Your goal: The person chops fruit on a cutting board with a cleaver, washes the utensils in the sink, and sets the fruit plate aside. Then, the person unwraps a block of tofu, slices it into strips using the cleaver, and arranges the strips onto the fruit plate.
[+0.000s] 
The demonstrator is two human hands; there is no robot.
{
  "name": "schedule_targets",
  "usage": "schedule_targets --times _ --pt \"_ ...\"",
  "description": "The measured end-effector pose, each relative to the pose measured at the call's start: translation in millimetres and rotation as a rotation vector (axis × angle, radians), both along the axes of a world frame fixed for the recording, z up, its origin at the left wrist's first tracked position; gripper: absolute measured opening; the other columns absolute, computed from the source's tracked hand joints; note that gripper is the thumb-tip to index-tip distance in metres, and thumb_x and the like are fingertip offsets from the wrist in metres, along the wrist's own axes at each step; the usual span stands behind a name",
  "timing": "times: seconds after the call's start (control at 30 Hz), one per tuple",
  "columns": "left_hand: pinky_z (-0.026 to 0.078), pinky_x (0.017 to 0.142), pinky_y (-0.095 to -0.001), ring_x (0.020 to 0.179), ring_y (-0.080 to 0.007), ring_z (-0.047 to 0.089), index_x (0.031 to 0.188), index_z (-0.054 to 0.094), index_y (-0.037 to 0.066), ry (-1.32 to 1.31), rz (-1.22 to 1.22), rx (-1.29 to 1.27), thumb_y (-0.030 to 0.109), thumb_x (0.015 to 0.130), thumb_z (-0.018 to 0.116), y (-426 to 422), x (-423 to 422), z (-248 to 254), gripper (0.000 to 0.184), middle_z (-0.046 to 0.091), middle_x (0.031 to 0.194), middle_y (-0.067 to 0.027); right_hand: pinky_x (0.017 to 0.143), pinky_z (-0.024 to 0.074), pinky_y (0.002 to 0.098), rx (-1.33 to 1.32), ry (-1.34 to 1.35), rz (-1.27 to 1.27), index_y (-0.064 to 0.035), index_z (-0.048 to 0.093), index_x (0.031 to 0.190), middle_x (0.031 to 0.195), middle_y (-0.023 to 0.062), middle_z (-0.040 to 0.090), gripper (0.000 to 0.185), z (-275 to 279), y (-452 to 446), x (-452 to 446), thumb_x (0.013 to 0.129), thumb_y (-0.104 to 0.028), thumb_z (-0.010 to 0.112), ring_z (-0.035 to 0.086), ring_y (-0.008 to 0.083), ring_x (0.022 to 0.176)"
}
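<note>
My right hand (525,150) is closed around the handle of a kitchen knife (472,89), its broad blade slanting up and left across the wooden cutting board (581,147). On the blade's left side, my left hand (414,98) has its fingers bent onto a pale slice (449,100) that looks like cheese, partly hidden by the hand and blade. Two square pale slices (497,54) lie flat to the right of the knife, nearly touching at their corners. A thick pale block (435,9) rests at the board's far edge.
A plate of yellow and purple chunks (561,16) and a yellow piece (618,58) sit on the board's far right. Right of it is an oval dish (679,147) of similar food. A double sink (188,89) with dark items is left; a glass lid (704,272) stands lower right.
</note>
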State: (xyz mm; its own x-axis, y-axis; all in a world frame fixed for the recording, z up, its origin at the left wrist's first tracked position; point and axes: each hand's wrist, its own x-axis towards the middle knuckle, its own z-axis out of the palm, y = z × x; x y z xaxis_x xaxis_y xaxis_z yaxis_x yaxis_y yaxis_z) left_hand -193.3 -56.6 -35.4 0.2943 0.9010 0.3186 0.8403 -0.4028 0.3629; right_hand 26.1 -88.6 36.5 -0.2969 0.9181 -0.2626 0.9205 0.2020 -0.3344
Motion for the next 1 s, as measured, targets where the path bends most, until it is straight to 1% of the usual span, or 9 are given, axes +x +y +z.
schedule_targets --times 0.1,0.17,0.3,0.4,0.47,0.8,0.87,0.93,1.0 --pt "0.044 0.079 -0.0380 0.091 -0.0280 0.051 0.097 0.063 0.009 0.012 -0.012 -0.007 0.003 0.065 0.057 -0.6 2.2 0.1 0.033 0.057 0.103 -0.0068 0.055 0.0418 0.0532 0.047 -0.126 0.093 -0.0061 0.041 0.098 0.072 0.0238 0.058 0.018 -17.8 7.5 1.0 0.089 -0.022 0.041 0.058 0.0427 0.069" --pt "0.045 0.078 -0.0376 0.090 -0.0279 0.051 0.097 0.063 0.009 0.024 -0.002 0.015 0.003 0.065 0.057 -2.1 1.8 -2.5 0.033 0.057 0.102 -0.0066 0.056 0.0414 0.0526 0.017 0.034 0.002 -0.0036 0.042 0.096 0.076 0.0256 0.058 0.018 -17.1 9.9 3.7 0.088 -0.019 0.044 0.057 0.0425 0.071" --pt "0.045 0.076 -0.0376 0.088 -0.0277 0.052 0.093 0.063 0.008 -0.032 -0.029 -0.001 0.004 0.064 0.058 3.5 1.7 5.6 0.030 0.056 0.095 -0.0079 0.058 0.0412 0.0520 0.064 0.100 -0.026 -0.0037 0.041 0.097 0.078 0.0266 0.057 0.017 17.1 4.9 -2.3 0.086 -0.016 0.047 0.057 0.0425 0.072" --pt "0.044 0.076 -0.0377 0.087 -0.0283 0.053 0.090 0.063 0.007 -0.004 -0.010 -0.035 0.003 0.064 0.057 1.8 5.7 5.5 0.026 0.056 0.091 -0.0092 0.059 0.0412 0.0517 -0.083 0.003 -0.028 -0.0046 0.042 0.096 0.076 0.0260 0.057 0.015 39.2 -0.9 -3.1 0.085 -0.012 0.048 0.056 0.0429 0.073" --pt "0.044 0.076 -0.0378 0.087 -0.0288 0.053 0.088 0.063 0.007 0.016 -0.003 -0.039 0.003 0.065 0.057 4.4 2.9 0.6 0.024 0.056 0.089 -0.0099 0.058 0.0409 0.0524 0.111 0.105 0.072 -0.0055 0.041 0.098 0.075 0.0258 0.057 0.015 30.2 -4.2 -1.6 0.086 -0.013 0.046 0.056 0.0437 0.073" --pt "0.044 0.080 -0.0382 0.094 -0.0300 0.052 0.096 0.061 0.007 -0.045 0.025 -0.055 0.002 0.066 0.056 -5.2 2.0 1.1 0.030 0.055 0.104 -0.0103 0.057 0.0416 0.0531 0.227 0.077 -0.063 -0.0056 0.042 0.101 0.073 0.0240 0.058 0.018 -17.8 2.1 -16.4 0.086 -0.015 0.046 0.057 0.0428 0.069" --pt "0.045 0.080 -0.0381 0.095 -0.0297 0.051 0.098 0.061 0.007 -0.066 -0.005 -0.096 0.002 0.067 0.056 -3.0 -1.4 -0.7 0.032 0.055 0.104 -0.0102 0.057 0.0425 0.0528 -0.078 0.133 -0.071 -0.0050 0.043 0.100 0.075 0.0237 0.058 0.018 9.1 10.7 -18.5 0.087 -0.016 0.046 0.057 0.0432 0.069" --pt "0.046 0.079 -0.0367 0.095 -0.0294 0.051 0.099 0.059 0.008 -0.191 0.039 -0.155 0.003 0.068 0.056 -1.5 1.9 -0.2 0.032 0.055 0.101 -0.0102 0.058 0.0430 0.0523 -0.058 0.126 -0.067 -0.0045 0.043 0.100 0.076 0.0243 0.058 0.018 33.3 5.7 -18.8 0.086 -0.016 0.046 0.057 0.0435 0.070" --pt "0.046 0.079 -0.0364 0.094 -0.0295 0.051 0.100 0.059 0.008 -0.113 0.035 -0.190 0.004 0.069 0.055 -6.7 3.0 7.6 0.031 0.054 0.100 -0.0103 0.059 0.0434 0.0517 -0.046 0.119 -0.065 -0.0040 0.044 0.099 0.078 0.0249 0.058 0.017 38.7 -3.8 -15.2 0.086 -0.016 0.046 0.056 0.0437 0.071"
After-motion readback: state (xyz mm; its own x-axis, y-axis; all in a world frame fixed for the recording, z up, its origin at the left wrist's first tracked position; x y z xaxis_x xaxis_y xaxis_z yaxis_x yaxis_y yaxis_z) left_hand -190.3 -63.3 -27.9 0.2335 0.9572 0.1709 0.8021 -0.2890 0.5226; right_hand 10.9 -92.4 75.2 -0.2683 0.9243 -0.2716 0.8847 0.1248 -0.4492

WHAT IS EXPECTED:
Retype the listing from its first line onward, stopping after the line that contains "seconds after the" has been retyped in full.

RESULT OF THIS TASK:
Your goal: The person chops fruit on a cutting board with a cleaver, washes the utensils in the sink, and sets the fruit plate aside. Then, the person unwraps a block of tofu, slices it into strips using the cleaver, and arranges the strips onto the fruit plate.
[+0.000s] 
The demonstrator is two human hands; there is no robot.
{
  "name": "schedule_targets",
  "usage": "schedule_targets --times _ --pt \"_ ...\"",
  "description": "The measured end-effector pose, each relative to the pose measured at the call's start: translation in millimetres and rotation as a rotation vector (axis × angle, radians), both along the axes of a world frame fixed for the recording, z up, its origin at the left wrist's first tracked position; gripper: absolute measured opening; the other columns absolute, computed from the source's tracked hand joints; note that gripper is the thumb-tip to index-tip distance in metres, and thumb_x and the like are fingertip offsets from the wrist in metres, along the wrist's own axes at each step; the usual span stands behind a name",
  "timing": "times: seconds after the call's start (control at 30 Hz), one per tuple",

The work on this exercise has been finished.